# What you are asked to do
From the listing below, copy every line with the word "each".

# Source data
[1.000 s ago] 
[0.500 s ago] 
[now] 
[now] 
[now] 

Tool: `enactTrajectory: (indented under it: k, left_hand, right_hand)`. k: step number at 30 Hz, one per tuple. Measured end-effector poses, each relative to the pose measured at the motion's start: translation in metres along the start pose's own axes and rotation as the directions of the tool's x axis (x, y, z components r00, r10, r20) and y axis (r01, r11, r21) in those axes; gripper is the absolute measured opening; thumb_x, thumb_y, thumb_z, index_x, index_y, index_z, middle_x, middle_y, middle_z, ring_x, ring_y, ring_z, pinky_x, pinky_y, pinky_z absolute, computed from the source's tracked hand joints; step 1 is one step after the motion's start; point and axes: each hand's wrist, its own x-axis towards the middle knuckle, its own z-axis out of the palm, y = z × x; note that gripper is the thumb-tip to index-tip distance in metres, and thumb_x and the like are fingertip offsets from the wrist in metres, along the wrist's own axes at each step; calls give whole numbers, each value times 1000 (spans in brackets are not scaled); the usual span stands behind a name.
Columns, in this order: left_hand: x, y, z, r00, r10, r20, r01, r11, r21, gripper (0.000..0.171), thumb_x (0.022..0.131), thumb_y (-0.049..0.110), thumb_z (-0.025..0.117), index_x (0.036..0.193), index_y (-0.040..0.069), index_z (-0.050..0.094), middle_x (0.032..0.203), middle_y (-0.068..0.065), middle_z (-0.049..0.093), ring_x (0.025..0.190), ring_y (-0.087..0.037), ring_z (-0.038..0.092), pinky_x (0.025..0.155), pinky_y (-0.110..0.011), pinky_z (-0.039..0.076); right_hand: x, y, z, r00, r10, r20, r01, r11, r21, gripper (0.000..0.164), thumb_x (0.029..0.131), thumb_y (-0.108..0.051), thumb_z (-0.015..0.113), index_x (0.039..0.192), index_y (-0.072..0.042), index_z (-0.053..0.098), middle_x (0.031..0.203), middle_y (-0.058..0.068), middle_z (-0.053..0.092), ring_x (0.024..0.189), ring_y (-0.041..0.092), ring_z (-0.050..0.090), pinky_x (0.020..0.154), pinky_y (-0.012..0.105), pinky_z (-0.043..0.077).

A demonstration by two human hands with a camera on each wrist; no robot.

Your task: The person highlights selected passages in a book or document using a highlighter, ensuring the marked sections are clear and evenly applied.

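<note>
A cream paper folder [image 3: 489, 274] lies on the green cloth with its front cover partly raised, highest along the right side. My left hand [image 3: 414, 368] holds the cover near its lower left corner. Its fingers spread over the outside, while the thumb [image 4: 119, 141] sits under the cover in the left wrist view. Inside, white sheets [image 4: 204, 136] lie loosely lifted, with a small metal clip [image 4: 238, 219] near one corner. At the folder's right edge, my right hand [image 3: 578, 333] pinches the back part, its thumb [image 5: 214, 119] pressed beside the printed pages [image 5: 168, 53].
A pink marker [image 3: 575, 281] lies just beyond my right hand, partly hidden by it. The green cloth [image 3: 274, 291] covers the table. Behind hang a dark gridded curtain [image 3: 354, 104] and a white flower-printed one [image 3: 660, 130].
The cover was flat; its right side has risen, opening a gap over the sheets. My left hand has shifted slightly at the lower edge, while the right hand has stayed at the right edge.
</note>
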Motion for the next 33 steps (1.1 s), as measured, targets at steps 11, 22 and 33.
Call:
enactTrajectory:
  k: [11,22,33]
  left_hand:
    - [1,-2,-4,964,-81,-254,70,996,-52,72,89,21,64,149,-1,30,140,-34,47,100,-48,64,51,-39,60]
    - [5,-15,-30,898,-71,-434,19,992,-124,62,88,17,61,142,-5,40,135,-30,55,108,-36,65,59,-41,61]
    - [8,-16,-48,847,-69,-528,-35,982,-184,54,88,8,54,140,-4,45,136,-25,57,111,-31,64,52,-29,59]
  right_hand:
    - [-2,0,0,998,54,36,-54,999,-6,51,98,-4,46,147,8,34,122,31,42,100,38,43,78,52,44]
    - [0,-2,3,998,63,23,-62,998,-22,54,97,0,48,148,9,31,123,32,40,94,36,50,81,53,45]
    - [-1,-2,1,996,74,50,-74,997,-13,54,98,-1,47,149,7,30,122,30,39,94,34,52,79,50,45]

# Task result
Tool: `enactTrajectory: (indented under it: k, left_hand, right_hand)`. k: step number at 30 Hz, one per tuple. Measured end-effector poses, each relative to the pose measured at the motion's start: translation in metres along the start pose's own axes and rotation as the directions of the tool's x axis (x, y, z components r00, r10, r20) and y axis (r01, r11, r21) in those axes; gripper is the absolute measured opening; thumb_x, thumb_y, thumb_z, index_x, index_y, index_z, middle_x, middle_y, middle_z, ring_x, ring_y, ring_z, pinky_x, pinky_y, pinky_z absolute, computed from the source's tracked hand joints; step 1 is one step after the motion's start; point and axes: each hand's wrist, its own x-axis towards the middle knuckle, its own z-axis out of the palm, y = z × x; note that gripper is the thumb-tip to index-tip distance in metres, and thumb_x and the like are fingertip offsets from the wrist in metres, along the wrist's own axes at each step; calls give whole numbers, each value times 1000 (spans in brackets are not scaled); the usual span stands behind a name.
A demonstration by two human hands with a camera on each wrist; no robot.

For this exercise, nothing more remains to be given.